- Recorded information
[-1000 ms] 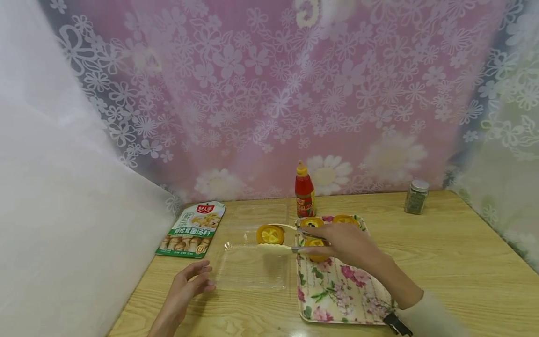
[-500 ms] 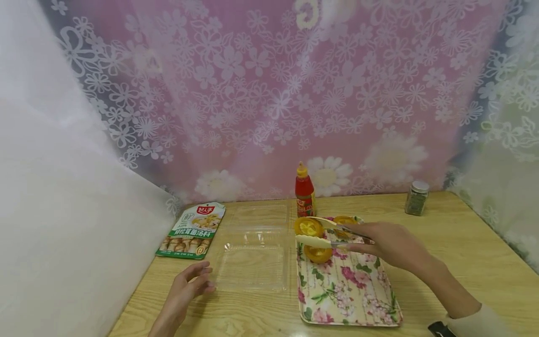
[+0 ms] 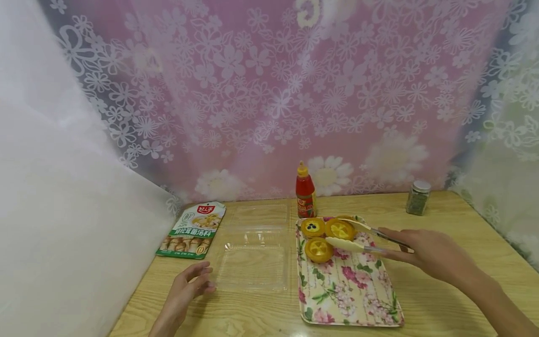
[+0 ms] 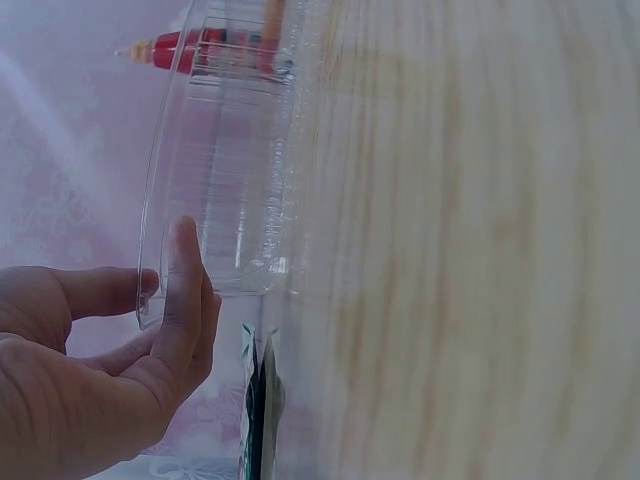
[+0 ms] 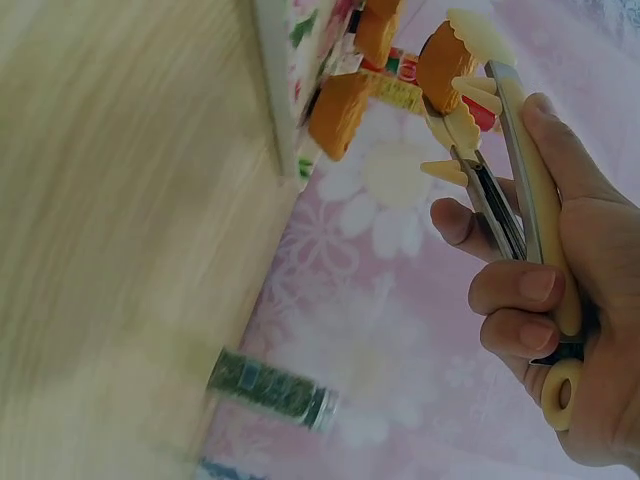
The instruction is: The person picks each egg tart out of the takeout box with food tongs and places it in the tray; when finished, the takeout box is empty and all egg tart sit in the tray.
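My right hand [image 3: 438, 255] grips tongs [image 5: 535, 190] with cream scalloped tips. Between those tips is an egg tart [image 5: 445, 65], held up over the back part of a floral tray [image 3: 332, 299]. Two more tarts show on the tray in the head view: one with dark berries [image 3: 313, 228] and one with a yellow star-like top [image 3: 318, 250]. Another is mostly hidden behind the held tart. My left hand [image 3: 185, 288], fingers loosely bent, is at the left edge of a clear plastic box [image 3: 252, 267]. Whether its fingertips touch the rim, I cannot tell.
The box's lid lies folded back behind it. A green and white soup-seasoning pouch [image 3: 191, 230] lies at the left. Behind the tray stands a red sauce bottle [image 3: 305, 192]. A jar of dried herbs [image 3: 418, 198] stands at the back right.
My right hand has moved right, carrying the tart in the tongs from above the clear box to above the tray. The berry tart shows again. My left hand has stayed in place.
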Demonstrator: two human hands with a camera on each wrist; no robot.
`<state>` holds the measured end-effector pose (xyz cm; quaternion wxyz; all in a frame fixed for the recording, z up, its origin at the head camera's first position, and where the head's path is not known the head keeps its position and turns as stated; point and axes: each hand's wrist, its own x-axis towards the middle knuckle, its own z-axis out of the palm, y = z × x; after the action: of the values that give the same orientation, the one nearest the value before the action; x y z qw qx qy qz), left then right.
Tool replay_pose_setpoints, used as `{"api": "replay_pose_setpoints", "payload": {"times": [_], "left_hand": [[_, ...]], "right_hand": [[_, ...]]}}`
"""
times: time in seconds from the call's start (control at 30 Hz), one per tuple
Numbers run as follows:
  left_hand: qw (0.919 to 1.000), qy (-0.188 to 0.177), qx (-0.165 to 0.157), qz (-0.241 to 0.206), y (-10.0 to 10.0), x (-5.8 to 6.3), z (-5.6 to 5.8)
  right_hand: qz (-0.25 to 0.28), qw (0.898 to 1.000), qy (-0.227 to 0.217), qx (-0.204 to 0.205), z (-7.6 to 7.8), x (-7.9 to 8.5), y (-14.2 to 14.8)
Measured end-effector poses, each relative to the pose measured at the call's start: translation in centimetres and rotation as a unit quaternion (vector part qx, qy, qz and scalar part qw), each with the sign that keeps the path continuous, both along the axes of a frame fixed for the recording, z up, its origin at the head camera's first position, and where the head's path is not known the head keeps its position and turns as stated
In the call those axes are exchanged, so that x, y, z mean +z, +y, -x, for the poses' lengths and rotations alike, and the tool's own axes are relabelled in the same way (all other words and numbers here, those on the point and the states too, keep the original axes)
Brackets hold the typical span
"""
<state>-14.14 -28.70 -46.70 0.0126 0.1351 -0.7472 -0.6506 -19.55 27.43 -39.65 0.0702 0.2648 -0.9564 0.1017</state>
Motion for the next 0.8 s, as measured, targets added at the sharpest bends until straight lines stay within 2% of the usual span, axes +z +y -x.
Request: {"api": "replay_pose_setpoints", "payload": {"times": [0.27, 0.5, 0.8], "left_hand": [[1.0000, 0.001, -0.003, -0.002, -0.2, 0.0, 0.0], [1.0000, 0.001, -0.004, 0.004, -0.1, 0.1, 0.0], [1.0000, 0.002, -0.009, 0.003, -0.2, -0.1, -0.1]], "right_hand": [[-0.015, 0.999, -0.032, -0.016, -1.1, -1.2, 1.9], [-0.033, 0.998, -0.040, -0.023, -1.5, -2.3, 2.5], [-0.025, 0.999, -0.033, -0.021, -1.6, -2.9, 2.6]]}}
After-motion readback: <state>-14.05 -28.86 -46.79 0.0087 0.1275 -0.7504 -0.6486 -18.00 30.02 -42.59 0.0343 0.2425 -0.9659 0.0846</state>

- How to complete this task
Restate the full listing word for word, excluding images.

- Solution
[-1000 ms] 
[-500 ms] 
[+0 ms] 
[+0 ms] 
[+0 ms] 
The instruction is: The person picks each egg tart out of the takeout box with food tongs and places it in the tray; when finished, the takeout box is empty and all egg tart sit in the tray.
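My right hand [image 3: 438, 255] grips tongs [image 5: 535, 190] with cream scalloped tips. Between those tips is an egg tart [image 5: 445, 65], held up over the back part of a floral tray [image 3: 332, 299]. Two more tarts show on the tray in the head view: one with dark berries [image 3: 313, 228] and one with a yellow star-like top [image 3: 318, 250]. Another is mostly hidden behind the held tart. My left hand [image 3: 185, 288], fingers loosely bent, is at the left edge of a clear plastic box [image 3: 252, 267]. Whether its fingertips touch the rim, I cannot tell.
The box's lid lies folded back behind it. A green and white soup-seasoning pouch [image 3: 191, 230] lies at the left. Behind the tray stands a red sauce bottle [image 3: 305, 192]. A jar of dried herbs [image 3: 418, 198] stands at the back right.
My right hand has moved right, carrying the tart in the tongs from above the clear box to above the tray. The berry tart shows again. My left hand has stayed in place.
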Demonstrator: two human hands with a camera on each wrist; no robot.
`<state>` holds the measured end-effector pose (xyz cm; quaternion wxyz; all in a frame fixed for the recording, z up, its origin at the head camera's first position, and where the head's path is not known the head keeps its position and turns as stated; point and axes: each hand's wrist, its own x-axis towards the middle knuckle, its own z-axis out of the palm, y = z × x; after the action: of the values that give the same orientation, the one nearest the value before the action; x y z qw qx qy qz), left then right.
Tool replay_pose_setpoints, used as `{"api": "replay_pose_setpoints", "payload": {"times": [_], "left_hand": [[_, ...]], "right_hand": [[_, ...]]}}`
"""
times: time in seconds from the call's start (control at 30 Hz), one per tuple
Numbers run as follows:
  left_hand: qw (0.919 to 1.000), qy (-0.188 to 0.177), qx (-0.165 to 0.157), qz (-0.241 to 0.206), y (-10.0 to 10.0), x (-5.8 to 6.3), z (-5.6 to 5.8)
  right_hand: qz (-0.25 to 0.28), qw (0.898 to 1.000), qy (-0.227 to 0.217), qx (-0.204 to 0.205), z (-7.6 to 7.8), x (-7.9 to 8.5), y (-14.2 to 14.8)
Measured end-effector poses, each relative to the pose measured at the call's start: translation in centimetres and rotation as a unit quaternion (vector part qx, qy, qz and scalar part qw), each with the sign that keeps the path continuous, both along the axes of a frame fixed for the recording, z up, its origin at the head camera's first position, and where the head's path is not known the head keeps its position and turns as stated
In the call those axes are exchanged, so that x, y, z mean +z, +y, -x, for the poses' lengths and rotations alike, and the tool's own axes are relabelled in the same way (all other words and numbers here, those on the point and the states too, keep the original axes)
Brackets hold the typical span
"""
<state>-14.14 -28.70 -46.70 0.0126 0.1351 -0.7472 -0.6506 -19.55 27.43 -39.65 0.0702 0.2648 -0.9564 0.1017</state>
Motion for the next 0.8 s, as measured, targets added at the sharpest bends until straight lines stay within 2% of the usual span, axes +z +y -x.
Request: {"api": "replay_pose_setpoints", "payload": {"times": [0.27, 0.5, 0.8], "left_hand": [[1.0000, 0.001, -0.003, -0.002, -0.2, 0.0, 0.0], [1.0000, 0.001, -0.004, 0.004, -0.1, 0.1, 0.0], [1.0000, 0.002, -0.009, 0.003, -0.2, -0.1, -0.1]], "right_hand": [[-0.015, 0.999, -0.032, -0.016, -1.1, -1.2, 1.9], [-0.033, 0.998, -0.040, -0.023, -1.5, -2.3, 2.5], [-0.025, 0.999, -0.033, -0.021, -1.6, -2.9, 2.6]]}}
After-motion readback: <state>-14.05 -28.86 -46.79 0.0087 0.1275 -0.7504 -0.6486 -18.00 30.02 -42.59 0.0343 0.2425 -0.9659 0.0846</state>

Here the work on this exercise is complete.